Quick Links

Re: Tweaking Foreign Keys for larger tables

From:	David G Johnston <david(dot)g(dot)johnston(at)gmail(dot)com>
To:	pgsql-hackers(at)postgresql(dot)org
Subject:	Re: Tweaking Foreign Keys for larger tables
Date:	2014-11-06 08:11:22
Message-ID:	1415261482441-5825891.post@n5.nabble.com
Views:	Whole Thread \| Raw Message \| Download mbox \| Resend email
Thread:
Lists:	pgsql-hackers

Peter Eisentraut-2 wrote
> On 10/31/14 6:19 AM, Simon Riggs wrote:
>> Various ways of tweaking Foreign Keys are suggested that are helpful
>> for larger databases.
>
>> * INITIALLY NOT ENFORCED
>> FK created, but is not enforced during DML.
>> Will be/Must be marked NOT VALID when first created.
>> We can run a VALIDATE on the constraint at any time; if it passes the
>> check it is marked VALID and presumed to stay that way until the next
>> VALIDATE run.
>
> Does that mean the FK would become invalid after every DML operation,
> until you expicitly revalidate it?
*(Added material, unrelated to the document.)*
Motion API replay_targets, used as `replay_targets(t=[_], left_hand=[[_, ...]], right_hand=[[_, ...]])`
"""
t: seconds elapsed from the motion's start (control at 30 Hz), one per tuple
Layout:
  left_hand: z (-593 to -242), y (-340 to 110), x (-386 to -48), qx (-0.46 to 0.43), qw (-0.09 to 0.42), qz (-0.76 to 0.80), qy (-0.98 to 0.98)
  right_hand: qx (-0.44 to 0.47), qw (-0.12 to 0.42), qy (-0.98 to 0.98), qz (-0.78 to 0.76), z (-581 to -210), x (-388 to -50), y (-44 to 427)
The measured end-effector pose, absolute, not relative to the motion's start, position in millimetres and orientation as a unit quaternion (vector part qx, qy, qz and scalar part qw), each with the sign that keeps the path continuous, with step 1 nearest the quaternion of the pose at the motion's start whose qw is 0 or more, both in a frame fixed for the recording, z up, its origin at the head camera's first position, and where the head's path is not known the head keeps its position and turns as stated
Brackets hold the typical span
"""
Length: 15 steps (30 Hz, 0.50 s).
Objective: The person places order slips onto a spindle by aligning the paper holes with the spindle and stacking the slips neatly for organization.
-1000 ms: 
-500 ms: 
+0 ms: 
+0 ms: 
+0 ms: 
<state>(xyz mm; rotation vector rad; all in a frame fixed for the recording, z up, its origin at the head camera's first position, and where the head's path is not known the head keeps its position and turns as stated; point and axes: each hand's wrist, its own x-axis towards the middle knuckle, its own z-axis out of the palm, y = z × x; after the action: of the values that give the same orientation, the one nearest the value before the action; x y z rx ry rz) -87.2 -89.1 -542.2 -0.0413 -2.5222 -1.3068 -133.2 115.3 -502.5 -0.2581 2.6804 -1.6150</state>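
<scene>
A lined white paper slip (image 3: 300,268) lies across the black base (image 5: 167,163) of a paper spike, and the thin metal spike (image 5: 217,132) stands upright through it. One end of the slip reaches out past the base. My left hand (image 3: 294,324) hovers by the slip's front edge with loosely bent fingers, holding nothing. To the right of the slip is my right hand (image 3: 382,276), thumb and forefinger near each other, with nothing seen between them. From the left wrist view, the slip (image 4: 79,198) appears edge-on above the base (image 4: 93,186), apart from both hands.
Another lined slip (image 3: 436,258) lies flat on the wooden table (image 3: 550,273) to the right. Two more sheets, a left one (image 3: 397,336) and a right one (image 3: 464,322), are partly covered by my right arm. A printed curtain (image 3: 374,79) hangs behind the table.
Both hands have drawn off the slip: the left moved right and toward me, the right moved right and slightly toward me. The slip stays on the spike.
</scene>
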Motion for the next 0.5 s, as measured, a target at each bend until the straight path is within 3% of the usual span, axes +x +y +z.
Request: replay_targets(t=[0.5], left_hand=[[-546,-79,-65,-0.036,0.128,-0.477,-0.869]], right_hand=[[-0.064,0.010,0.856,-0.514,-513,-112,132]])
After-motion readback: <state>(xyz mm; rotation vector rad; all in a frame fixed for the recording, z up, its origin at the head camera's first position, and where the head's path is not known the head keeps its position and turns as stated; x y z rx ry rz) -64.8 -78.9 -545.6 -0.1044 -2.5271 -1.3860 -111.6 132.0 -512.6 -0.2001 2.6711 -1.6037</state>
Is that practical?

My read is that it means that you can insert invalid data but the system
will pretend it is valid unless someone asks it for confirmation. Upon
validation the FK will become invalid until the discrepancy is fixed and
another validation is performed.

>> ON DELETE IGNORE
>> ON UPDATE IGNORE
>> If we allow this specification then the FK is "one way" - we check the
>> existence of a row in the referenced table, but there is no need for a
>> trigger on the referenced table to enforce an action on delete or
>> update, so no need to lock the referenced table when adding FKs.
>
> Are you worried about locking the table at all, or about having to lock
> many rows?

Wouldn't you at least need some kind of trigger to make the constraint
invalid as soon as any record is updated or removed from the referenced
table since in all likelihood the FK relationship has just been broken?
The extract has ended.